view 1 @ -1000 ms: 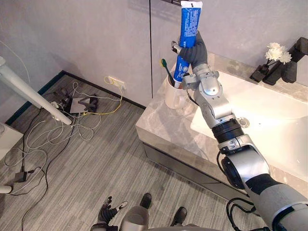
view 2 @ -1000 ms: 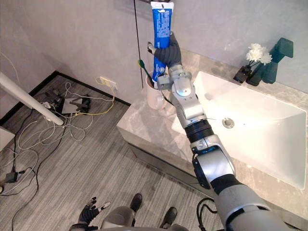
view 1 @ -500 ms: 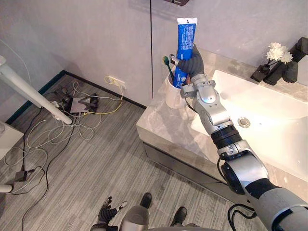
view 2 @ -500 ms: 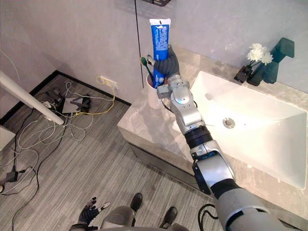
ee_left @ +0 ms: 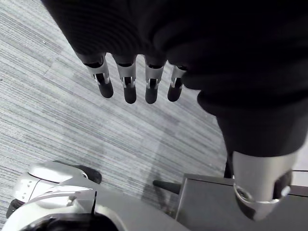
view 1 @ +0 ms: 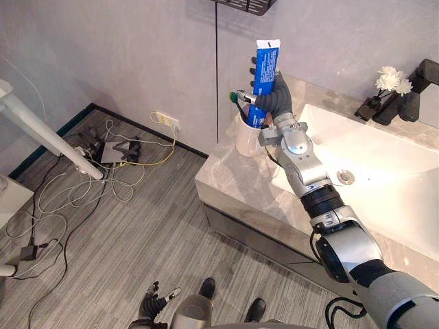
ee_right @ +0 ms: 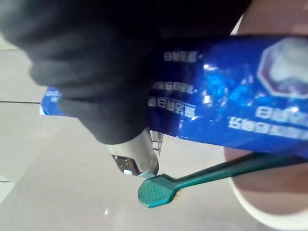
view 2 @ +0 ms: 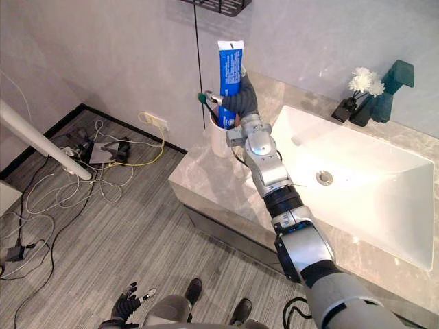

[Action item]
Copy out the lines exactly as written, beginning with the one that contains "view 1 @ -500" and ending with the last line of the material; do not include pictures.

[Result of the task]
view 1 @ -500 ms: 
view 2 @ -500 ms: 
ee_left @ +0 ms: 
view 1 @ +0 ms: 
ee_right @ +0 ms: 
view 2 @ +0 ms: 

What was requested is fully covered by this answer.